La phrase peut paraître anodine, mais elle est lourde de sens quand on sait que :
-      le président Ilham Aliev a toujours refusé de retiré ses snippers de la ligne de front ;
-      que la délégation azérie à l’OSCE a refusé de voter l’augmentation du budget des Observateurs qui se rendent sur la dite ligne pour vérifier les manquements éventuels au cessez-le-feu, et que le cas contraire elle voterait ‘contre’ le budget général de l’année ;
-      qu’une fois sur deux, les Observateurs de l’OSCE ne sont pas conduits aux avant-postes par les officiels azerbaidjanais, mais doivent se contenter des positions-arrière.
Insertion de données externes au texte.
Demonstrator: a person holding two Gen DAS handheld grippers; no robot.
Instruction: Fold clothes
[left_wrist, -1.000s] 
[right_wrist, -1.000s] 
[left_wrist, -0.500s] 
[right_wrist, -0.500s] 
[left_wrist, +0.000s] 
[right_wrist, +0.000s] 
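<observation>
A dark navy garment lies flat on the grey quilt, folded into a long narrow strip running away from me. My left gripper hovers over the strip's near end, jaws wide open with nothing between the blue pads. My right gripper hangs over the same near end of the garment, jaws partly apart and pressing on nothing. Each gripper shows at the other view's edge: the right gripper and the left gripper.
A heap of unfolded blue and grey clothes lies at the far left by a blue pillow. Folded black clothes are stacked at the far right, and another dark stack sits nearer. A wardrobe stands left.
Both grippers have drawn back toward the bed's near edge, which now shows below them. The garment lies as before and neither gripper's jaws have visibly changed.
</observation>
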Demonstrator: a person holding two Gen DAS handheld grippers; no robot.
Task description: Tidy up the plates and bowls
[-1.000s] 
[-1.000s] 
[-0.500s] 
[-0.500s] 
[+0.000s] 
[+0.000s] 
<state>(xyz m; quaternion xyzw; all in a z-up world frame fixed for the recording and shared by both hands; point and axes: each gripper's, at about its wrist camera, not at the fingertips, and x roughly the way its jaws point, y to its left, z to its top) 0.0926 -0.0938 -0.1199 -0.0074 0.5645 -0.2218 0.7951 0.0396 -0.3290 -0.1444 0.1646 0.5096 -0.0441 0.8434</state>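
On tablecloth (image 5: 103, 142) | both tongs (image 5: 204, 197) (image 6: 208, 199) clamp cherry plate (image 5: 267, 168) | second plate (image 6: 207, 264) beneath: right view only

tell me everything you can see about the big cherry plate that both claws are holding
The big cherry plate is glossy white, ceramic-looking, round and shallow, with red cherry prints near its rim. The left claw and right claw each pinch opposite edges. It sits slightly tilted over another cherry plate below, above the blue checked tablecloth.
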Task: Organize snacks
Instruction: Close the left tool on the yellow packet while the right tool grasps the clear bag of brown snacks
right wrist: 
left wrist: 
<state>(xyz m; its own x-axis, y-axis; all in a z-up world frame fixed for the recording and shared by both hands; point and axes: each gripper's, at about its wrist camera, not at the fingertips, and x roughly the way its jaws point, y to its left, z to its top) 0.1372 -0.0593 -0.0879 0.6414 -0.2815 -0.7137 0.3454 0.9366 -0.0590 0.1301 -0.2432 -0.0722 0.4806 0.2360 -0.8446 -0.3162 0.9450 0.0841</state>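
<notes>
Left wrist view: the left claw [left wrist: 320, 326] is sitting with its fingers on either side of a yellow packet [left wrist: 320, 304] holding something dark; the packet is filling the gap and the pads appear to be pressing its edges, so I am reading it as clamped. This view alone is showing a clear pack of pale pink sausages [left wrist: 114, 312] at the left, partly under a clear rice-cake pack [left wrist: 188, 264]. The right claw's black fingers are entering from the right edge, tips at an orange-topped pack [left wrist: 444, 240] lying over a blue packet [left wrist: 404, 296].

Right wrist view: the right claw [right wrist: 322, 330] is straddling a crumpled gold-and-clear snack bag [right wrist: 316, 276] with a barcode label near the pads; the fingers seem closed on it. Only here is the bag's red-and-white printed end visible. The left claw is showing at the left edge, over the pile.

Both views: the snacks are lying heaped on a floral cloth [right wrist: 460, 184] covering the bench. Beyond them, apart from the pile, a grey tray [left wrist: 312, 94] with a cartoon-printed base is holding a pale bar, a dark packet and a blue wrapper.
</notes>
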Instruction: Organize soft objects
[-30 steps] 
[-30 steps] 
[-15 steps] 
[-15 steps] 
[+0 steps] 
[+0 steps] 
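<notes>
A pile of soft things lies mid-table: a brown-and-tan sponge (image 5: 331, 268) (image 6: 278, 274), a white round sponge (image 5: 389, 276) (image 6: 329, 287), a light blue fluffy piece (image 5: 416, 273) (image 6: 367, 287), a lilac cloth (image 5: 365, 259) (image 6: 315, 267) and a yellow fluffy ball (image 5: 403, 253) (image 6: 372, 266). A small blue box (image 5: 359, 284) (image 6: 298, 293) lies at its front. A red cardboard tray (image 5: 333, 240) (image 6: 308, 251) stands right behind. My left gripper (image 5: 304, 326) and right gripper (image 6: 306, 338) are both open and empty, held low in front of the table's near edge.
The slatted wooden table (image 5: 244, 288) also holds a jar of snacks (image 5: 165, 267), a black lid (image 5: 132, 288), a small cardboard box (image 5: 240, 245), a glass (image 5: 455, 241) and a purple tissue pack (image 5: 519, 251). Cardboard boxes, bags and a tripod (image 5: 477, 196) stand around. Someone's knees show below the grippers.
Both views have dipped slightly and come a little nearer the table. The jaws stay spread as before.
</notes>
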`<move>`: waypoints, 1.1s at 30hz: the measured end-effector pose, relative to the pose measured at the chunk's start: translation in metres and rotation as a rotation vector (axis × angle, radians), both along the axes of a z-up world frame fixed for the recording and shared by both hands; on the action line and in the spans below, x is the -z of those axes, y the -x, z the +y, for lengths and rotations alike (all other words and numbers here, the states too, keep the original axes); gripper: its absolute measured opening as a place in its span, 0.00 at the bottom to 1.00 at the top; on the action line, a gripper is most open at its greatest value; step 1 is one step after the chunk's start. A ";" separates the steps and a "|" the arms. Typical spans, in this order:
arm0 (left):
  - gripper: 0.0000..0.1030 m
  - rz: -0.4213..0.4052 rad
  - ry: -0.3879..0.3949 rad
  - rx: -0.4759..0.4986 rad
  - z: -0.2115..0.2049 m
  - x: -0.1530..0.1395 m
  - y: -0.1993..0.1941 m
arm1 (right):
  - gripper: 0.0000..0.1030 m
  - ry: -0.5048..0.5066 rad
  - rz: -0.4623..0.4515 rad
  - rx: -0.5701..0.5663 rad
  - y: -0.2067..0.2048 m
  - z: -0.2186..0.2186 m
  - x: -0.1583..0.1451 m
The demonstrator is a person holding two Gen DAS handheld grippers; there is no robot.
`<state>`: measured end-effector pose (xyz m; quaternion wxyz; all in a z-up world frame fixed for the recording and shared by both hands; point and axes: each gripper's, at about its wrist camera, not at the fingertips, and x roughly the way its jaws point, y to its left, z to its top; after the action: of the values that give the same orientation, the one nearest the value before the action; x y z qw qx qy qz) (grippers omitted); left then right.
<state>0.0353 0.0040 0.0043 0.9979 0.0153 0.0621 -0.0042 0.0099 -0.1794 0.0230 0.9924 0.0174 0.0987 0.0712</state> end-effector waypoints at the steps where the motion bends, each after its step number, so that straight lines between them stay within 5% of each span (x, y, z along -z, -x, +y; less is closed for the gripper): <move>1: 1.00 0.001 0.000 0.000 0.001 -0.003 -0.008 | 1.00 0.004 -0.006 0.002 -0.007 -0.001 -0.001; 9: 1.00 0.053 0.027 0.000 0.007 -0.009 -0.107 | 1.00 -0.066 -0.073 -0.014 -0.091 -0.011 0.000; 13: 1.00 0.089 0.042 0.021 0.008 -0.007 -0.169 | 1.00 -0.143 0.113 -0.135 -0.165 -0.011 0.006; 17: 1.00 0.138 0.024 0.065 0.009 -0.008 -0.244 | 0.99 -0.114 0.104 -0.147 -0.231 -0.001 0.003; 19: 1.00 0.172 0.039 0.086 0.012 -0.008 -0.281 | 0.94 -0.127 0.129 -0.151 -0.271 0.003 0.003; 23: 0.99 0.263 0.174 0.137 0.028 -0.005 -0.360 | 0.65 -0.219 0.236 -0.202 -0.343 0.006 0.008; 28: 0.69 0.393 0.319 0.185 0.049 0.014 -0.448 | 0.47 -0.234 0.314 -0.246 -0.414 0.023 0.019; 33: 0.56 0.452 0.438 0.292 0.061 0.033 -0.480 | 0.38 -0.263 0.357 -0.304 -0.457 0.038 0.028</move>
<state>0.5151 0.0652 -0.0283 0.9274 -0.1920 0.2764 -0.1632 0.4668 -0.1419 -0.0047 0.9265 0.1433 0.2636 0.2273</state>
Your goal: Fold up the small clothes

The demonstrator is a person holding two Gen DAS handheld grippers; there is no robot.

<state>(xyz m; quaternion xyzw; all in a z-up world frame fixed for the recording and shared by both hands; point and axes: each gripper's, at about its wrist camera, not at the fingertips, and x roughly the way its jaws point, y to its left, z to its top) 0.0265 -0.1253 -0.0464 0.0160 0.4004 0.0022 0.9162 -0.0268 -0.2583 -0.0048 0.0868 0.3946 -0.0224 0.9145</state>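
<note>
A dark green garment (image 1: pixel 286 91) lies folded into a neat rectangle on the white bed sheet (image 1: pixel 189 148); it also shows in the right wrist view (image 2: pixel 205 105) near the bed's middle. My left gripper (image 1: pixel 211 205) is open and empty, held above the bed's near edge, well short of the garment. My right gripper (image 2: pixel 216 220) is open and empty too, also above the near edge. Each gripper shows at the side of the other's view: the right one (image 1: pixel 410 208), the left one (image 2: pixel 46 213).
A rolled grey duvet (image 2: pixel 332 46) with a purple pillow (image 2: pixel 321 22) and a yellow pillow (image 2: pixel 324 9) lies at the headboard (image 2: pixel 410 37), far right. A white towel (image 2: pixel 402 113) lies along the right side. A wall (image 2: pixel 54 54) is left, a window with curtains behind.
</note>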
On se demande pourquoi ?

Alors qu’officiellement lors des réunions trilatérales entre les présidents arménien, russe et azéri, Ilham Aliev accepte les principes de bases qui stipulent entre autres le non-usage de la force et le droit à l’autodétermination.

Sans doute que pour Monsieur Aliev et consort, violer le cessez-le-feu en abattant de temps à autre un soldat arménien, voire un paysan qui laboure son champ, n’est pas faire usage de la force.

Nul doute que pour Monsieur Aliev et consort, le droit à l’autodétermination des peuples signifie passer d’une autonomie à une grande autonomie.

Quant à la notion d’intégrité territoriale, Monsieur Aliev et consort se basent exclusivement sur le territoire de la RSS d’Azerbaïdjan d’avant les événements, alors que pour la partie arménienne, c’est le territoire de la République d’Azerbaïdjan au moment où elle a déclaré son indépendance le 30 Août 1991. C’est-à-dire sans le Haut-Karabakh puisque cette région autonome de la RSS d’Azerbaïdjan avait demandé sa sécession le 20 février 1988 conformément aux lois soviétiques en vigueur.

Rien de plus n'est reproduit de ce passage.